# [Directions]
The lines from the start of the data up to and including the one with "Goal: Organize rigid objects" should be returned exactly, and nothing else.

******************************

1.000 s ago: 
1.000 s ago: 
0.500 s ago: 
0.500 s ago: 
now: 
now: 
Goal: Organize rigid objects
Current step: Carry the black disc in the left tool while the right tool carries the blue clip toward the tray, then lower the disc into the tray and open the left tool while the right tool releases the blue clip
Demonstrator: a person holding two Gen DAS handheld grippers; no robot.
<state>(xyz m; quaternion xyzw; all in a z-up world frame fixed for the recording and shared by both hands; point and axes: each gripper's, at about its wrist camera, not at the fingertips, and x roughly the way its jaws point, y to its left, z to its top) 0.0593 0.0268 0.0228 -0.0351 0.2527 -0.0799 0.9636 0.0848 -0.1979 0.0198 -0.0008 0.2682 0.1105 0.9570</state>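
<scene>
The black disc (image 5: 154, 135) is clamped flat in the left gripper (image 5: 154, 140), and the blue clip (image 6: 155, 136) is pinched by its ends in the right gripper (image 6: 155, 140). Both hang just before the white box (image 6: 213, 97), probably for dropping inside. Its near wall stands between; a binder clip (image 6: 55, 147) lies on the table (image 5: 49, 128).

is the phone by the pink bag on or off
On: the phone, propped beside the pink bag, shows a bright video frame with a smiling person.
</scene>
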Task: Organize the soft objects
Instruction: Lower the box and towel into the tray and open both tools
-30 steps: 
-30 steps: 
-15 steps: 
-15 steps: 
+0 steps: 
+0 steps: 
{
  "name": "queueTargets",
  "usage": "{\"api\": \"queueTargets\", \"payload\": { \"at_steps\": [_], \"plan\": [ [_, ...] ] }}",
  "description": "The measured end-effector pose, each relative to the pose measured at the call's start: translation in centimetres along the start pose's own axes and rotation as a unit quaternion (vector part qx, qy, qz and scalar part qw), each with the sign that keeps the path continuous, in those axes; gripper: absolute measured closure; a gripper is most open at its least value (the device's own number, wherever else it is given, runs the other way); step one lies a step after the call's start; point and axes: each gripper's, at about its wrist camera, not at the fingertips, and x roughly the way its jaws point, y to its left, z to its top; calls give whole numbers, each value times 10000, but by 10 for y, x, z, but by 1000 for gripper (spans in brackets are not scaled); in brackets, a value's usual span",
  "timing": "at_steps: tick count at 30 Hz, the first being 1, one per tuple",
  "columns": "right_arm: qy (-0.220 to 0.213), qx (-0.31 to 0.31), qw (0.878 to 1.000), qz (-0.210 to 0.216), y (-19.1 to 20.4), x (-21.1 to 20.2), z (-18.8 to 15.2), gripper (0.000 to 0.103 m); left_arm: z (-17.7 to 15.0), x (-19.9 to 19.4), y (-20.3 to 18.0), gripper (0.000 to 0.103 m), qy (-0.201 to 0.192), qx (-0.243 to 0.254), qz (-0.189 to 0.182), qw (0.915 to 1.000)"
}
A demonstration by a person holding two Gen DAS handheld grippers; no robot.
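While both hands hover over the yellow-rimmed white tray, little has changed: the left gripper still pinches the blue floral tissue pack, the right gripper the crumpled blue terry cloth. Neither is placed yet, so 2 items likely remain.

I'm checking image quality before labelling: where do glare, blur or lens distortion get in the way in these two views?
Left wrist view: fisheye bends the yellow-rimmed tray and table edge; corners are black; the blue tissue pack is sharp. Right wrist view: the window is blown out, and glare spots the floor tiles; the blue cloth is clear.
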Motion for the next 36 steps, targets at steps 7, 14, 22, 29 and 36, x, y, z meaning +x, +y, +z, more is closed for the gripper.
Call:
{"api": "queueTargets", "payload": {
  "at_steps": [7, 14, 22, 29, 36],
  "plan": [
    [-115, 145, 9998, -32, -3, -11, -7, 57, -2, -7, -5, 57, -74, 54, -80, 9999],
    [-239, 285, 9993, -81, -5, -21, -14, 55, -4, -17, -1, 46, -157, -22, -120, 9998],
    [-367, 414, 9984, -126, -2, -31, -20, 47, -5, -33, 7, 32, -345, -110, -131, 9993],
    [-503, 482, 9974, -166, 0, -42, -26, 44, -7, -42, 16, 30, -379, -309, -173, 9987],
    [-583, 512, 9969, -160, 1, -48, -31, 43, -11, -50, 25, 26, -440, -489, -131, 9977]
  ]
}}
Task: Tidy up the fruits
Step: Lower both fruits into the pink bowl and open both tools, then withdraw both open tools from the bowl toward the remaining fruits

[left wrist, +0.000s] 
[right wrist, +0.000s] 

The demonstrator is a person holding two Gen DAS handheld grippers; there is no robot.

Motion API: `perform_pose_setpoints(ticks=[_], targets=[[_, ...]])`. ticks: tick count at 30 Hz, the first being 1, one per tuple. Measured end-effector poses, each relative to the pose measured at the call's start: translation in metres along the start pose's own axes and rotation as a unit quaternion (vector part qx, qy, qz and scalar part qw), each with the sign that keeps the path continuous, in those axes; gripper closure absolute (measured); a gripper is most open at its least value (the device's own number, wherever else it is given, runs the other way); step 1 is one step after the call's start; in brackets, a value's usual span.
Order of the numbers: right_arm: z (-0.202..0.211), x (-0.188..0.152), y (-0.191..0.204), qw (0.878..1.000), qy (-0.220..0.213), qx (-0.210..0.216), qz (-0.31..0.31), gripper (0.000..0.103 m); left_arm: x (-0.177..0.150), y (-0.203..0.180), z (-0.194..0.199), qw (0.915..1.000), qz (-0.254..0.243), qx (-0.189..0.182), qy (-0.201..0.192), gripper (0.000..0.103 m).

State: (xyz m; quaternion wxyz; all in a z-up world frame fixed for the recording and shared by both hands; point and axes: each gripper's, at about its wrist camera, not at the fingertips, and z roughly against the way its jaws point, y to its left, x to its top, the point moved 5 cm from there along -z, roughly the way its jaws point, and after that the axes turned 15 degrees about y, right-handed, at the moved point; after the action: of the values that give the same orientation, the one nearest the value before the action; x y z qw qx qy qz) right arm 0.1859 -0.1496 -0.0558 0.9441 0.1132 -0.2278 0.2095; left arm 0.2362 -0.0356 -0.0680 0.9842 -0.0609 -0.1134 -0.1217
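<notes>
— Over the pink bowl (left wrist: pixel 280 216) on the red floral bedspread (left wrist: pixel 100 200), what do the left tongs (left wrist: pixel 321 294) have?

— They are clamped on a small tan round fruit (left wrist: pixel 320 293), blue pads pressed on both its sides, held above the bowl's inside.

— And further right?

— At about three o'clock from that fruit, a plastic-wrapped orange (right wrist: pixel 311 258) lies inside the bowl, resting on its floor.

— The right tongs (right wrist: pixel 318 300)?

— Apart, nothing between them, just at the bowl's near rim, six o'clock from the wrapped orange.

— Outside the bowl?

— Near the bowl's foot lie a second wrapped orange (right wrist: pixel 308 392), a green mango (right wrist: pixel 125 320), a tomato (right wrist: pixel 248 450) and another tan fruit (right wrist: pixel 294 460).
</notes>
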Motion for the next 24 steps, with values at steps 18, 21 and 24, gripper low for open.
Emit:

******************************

# [Response to the exercise]
1.000 s ago: 
1.000 s ago: 
0.500 s ago: 
0.500 s ago: 
now: 
now: 
Goal: Organize rigid objects

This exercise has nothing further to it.